请勿在该时段使用电梯,无论发生什么事情。“这房东脑子没事吧?”温墨挠了挠头,“遮镜子?别理红气球?这都什么跟什么啊?”我也觉得离谱,“谁知道呢,可能是防止有人偷拍?或者就是单纯的心理变态。”我们都没当回事,随手把规则塞进了抽屉,继续收拾。收拾完行李和房间已经是深夜。温墨咋咋呼呼地去洗澡,我在客厅铺沙发套。突然,浴室传来温墨的一声怪叫。我心头一跳,冲过去:“怎么了怎么了?”浴室门打开,温墨顶着满头泡沫,指着洗手池:“薇、薇姐,刚才水龙头流出来的水,好像是、锈红色的……”我凑近一看,水龙头里流出来的水没有任何颜色,看起来没有任何异常。“你看错了吧?泡沫进眼睛了?
”我松了口气。“不可能啊,我明明……”他挠挠头,眼神里全是不解。
就在这时——咚、咚、咚!缓慢而沉闷的敲门声,从大门外传来。我下意识看了一眼时钟,恰好是晚上十一点整。“谁啊?”温墨下意识喊了一嗓子,“这么晚了还敲门。”“别出声!
” 我压低声音打断他,“别回应!”敲门声戛然而止。几乎是同时,一股莫名的寒意窜上我的脊背,心口猛地一紧,耳边响起一阵尖锐短暂的耳鸣。
温墨也猛地捂住耳朵,脸上闪过痛苦的表情。门外没有再发出任何声响。
房间里只剩下我们两人有些急促的呼吸声。温墨放下手,脸色发白,干笑两声:“哈、哈哈,这公寓隔音真差,肯定是敲别人家门的,听错了,对,听错了。”我没说话,走到客厅抽屉前,再次拿出了那份《入住规则》,一条一条仔细读了一遍。
刚才那阵心悸和耳鸣,真的是巧合吗?02第二天一早,我被厨房的动静吵醒。
温墨顶着一对黑眼圈,正在手忙脚乱地热牛奶,显然也没睡好。“薇姐,早啊。
”他笑得有点勉强,“昨晚睡得好吗?”“你说呢?”我没好气。出门扔垃圾时,在楼道里碰到了隔壁403的住户。她看起来冷静又知性,戴着黑框眼镜,手里抱着几本书。
我注意到,她家门后好像也贴着一张纸,似乎和我们那份规则很像。“你好,我们是新搬来的,住你隔壁404室的。”我试着搭话。她推了推眼镜,打量了我们一眼:“李静,住403。提醒你们一下,看好你们那份住户须知,最好严格遵守。”她语气平淡得像在说“今天天气不错”。“那玩意儿真的假的?
”温墨凑过来,心有余悸,“昨晚我们好像……”“信则有,不信则无。”李静打断他,语气带着一种科学工作者式的谨慎,“大概率是集体心理暗示或者某种环境致幻因素。

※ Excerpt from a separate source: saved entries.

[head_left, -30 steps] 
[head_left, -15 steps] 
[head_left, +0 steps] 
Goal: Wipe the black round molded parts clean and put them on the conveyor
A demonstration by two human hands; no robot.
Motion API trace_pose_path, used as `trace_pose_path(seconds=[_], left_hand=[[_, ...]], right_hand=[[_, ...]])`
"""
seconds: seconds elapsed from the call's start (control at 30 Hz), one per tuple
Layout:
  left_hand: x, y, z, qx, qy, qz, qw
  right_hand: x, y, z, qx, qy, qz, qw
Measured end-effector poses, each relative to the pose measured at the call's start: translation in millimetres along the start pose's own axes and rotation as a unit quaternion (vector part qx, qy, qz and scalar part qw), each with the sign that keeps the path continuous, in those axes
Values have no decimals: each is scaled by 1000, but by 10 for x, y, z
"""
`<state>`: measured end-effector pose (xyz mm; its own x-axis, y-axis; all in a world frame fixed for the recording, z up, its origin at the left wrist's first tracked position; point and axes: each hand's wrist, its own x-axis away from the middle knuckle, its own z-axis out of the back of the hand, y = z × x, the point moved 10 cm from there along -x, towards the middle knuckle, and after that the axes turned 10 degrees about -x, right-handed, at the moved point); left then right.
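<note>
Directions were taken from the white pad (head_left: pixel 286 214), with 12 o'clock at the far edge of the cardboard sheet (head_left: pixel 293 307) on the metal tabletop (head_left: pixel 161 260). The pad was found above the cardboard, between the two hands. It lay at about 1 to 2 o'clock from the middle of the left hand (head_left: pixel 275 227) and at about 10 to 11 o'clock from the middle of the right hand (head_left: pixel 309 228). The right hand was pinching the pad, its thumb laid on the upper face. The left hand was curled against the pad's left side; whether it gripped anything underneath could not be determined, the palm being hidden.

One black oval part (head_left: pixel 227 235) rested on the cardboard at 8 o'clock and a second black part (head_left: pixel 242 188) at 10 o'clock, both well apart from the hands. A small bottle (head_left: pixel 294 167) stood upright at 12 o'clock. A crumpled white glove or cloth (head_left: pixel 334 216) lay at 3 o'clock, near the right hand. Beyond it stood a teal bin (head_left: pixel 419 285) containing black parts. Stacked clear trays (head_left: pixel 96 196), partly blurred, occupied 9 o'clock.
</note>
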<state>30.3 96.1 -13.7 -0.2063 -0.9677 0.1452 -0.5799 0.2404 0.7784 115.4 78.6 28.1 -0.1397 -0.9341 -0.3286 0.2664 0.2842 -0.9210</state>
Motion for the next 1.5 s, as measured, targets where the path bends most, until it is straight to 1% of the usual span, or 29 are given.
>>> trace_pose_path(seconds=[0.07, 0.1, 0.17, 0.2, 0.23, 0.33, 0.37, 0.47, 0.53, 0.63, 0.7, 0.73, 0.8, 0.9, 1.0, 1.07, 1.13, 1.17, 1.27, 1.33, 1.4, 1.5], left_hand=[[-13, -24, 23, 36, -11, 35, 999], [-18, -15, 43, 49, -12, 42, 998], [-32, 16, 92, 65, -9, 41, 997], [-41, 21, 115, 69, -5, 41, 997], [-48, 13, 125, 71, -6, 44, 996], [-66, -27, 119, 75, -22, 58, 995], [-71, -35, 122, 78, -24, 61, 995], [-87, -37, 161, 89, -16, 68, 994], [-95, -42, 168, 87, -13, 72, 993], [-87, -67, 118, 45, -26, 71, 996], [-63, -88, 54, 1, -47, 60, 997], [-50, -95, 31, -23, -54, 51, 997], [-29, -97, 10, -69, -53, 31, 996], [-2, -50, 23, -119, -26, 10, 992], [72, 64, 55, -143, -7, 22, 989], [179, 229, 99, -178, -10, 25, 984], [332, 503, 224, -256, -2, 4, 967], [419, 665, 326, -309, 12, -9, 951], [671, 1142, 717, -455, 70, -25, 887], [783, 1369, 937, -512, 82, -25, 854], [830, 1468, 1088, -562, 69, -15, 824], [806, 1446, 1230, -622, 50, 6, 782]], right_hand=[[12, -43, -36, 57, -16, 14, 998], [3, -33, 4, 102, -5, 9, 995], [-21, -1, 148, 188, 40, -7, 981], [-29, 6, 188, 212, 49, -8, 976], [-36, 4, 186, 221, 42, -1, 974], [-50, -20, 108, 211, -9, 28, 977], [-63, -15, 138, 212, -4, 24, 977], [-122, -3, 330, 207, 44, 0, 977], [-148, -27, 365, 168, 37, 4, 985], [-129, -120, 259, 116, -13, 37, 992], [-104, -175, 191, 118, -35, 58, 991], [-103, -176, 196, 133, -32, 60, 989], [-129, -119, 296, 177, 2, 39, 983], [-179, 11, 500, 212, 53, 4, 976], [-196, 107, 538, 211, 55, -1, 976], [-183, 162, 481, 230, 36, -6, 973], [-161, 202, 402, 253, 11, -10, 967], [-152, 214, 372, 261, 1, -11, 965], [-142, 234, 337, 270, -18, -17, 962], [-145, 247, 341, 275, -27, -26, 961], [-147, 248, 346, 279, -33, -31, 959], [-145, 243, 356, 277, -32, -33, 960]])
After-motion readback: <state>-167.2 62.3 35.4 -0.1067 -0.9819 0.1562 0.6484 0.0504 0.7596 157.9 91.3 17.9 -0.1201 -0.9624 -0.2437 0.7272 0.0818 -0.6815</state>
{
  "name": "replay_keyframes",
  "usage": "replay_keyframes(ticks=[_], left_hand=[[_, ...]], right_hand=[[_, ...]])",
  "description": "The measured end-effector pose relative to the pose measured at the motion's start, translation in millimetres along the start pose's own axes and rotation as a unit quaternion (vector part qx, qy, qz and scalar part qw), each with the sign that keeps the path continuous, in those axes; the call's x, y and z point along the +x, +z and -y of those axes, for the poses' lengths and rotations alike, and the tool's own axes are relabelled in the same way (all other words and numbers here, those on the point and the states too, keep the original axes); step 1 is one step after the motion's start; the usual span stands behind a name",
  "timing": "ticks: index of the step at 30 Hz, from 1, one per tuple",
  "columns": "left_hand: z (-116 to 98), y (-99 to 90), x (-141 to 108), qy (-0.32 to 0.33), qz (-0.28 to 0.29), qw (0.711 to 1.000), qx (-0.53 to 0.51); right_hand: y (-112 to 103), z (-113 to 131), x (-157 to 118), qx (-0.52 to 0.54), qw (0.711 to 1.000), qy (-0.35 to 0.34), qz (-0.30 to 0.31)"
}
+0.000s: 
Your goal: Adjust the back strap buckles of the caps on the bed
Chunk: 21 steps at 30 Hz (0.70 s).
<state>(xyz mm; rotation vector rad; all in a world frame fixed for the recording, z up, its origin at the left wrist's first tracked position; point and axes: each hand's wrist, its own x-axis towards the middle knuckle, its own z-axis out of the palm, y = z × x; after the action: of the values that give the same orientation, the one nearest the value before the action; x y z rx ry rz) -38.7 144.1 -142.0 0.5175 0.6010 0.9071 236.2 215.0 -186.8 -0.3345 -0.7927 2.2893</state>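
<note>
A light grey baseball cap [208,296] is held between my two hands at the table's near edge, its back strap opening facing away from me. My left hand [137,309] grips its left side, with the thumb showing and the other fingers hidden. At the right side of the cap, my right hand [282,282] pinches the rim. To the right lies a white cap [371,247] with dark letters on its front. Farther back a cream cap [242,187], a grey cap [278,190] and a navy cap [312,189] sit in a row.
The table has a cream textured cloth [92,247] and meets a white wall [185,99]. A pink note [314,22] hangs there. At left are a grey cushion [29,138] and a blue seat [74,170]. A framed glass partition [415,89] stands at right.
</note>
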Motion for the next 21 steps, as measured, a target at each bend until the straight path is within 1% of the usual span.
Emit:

但这栋楼隔音差、水管老化是事实,遵守一下能减少不必要的麻烦。”说完,她点点头离开了。“啧,这位姐姐是个学霸啊。”温墨咂咂嘴。下午,我们又遇到了住405的王鹏。他是个自来熟,立刻跟我们称兄道弟。“哥们儿,姐们儿,新来的?哟,404,勇啊!”他挤眉弄眼,“那规则看了吧?甭管真的假的,小心点没错。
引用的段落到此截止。